_WHAT TO PRODUCE_. Copy nothing from the entries below except the lines from the one containing "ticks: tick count" through the one containing "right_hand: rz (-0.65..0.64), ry", and copy those exactly.

>>>>>

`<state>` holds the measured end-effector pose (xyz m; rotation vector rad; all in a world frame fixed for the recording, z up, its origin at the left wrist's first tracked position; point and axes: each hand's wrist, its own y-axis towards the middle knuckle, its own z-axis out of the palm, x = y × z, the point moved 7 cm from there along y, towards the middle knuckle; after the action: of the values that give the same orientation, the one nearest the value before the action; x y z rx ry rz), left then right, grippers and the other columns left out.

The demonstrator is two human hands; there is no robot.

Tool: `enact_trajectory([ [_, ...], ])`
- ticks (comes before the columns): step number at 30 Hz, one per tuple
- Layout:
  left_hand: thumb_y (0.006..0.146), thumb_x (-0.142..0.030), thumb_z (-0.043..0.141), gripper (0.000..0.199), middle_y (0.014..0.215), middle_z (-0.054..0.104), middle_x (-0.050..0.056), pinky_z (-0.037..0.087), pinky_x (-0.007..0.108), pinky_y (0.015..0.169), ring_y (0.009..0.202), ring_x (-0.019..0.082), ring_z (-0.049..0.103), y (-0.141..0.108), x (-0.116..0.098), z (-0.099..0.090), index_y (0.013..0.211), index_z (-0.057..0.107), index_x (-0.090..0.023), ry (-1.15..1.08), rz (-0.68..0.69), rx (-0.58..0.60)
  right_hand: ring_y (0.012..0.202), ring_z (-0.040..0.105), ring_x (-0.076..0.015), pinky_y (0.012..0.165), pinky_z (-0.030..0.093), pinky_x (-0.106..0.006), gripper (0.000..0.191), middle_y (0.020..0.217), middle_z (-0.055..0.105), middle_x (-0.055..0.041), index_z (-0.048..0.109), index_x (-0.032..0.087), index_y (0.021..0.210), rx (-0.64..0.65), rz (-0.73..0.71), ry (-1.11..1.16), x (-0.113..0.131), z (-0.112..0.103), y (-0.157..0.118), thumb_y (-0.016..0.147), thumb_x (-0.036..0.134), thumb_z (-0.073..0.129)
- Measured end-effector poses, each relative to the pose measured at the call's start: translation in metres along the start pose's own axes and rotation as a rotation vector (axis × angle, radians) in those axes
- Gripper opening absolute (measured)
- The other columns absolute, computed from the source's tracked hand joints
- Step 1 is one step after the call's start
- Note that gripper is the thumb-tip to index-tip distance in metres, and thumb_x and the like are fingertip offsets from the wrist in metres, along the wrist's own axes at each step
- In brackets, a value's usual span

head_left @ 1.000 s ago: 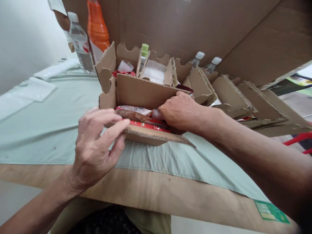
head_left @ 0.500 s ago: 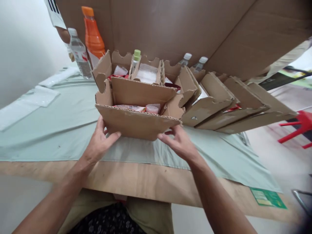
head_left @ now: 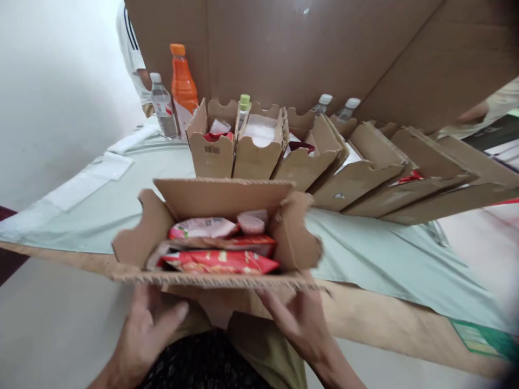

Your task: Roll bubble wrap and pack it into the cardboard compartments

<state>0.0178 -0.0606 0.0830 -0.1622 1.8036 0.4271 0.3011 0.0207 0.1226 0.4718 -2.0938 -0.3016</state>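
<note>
An open cardboard box (head_left: 219, 197) is held close to my body, above the table's front edge. Inside it lie a red snack packet (head_left: 227, 262), a pink and white packet (head_left: 203, 227) and a small pink-lidded cup (head_left: 251, 222). My left hand (head_left: 148, 327) grips the box from below at its left side, thumb toward me. At the lower right, my right hand (head_left: 298, 319) holds the same box. The fingertips of both hands are partly hidden under the box.
Several cardboard boxes (head_left: 257, 162) stand in a row along a tall cardboard panel (head_left: 284, 54). An orange bottle (head_left: 184, 84) and a clear bottle (head_left: 162, 108) stand at the back left. Plastic sheets (head_left: 81, 183) lie on the green cloth (head_left: 348, 243). A person's sleeve shows behind.
Both hands have drawn the box toward me, off the cloth area before the row. It is tilted so its contents show more. The view has shifted.
</note>
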Motion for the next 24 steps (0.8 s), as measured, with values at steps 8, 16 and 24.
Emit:
enact_trajectory([
  [8,0.085,-0.034,0.082,0.07,0.158,0.052,0.004,0.034,0.048,0.13,0.154,0.03,0.042,0.094,-0.055,0.007,0.148,0.051,-0.035,-0.249,0.279,-0.039,0.093,0.069,-0.0279,0.085,0.058,-0.043,0.031,0.104,0.074,-0.0107,0.068,0.02,0.111,-0.077,-0.141,-0.122,0.042,-0.005,0.069,0.095,0.047,0.068],
  [16,0.089,-0.047,0.077,0.07,0.155,0.057,0.006,0.038,0.049,0.129,0.154,0.033,0.044,0.052,-0.003,0.011,0.152,0.049,-0.035,-0.272,0.022,0.001,0.099,0.07,-0.034,0.088,0.06,-0.052,0.041,0.115,0.071,-0.0132,0.063,0.024,0.129,-0.041,-0.042,-0.163,0.02,0.004,0.0,0.093,0.042,0.069],
  [24,0.093,-0.08,0.042,0.067,0.132,0.074,0.002,0.042,0.046,0.126,0.143,0.031,0.055,0.196,-0.007,-0.094,0.113,0.067,-0.021,-0.296,0.206,-0.292,0.157,0.033,-0.0406,0.121,0.043,-0.066,0.099,0.171,0.029,-0.0239,0.014,0.017,0.167,0.273,-0.143,0.135,0.042,0.143,0.07,0.088,0.038,0.068],
])
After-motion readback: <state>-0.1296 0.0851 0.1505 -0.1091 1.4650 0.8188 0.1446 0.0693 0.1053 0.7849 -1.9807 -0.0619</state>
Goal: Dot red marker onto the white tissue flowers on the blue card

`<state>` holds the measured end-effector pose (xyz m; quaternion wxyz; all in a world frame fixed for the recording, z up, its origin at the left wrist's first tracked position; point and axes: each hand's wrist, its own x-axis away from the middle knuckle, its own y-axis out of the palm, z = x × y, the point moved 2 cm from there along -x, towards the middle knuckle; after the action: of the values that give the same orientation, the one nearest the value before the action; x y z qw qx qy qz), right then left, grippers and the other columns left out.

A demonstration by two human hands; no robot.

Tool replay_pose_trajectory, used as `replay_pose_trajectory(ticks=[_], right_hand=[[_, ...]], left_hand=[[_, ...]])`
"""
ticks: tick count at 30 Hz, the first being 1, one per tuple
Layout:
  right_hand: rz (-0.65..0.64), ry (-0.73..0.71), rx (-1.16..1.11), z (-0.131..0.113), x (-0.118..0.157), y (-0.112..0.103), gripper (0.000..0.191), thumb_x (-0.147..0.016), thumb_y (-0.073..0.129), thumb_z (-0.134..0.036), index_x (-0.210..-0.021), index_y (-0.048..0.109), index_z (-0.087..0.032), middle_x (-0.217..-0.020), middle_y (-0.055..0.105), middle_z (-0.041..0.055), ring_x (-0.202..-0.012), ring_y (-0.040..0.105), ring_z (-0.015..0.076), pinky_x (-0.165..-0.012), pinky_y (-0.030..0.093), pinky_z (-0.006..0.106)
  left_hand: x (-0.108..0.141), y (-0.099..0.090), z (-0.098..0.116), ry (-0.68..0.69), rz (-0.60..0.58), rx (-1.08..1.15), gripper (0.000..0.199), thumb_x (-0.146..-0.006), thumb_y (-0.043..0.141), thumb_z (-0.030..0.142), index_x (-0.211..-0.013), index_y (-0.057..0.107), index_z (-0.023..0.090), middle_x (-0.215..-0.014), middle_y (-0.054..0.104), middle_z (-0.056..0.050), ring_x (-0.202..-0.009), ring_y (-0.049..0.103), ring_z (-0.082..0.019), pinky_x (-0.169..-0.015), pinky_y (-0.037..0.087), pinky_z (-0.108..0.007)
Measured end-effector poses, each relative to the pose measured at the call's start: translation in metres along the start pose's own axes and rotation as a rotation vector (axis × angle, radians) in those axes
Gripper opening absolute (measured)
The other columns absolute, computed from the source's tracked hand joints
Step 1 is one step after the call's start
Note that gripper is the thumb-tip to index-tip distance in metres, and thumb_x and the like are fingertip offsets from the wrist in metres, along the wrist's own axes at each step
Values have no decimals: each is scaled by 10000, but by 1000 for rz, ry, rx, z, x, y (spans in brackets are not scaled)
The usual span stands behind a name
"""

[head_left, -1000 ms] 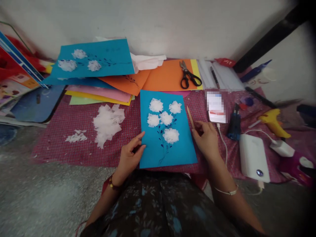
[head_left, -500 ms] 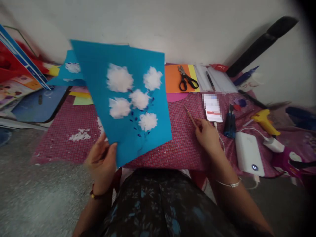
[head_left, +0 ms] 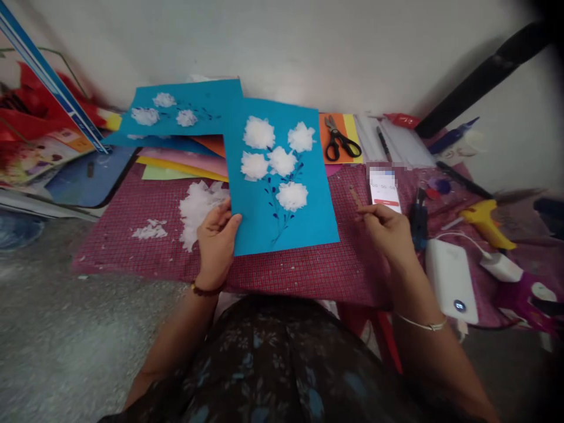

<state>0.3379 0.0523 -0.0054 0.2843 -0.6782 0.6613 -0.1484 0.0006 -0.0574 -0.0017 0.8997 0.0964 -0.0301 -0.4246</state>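
Note:
My left hand grips the lower left edge of a blue paper sheet, tilted up in front of me. The sheet bears several fluffy white paper flowers and thin dark blue stems with small leaf marks. To its right, my right hand is closed, pinching a thin brownish stick whose exact kind is unclear. A second blue sheet with white flowers lies behind at the left. Beside my left hand is a pile of white paper scraps.
Black-handled scissors lie on orange paper. Right of them are a pen, a phone, a stapler-like blue tool, a white power bank and a yellow glue gun. Coloured papers are stacked at the left.
The blue sheet in my left hand has moved right and lower, uncovering the second blue sheet and the scraps. My right hand with the stick has shifted slightly right in view.

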Motion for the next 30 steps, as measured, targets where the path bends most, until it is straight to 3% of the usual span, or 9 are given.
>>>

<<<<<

_ANSWER SECTION_.
ticks: tick count at 30 Hz, the first being 1, one per tuple
Layout:
  right_hand: rz (-0.65..0.64), ry (-0.73..0.71), rx (-1.16..1.11), z (-0.131..0.113), x (-0.118..0.157), y (-0.112..0.103), gripper (0.000..0.191), thumb_x (-0.147..0.016), thumb_y (-0.073..0.129), thumb_z (-0.134..0.036), index_x (-0.210..-0.021), index_y (-0.048..0.109), index_z (-0.087..0.032), middle_x (-0.217..-0.020), middle_y (-0.055..0.105), middle_z (-0.041..0.055), ring_x (-0.202..-0.012), ring_y (-0.040..0.105), ring_z (-0.015..0.076), pinky_x (-0.165..-0.012), pinky_y (-0.030..0.093), pinky_z (-0.006..0.106)

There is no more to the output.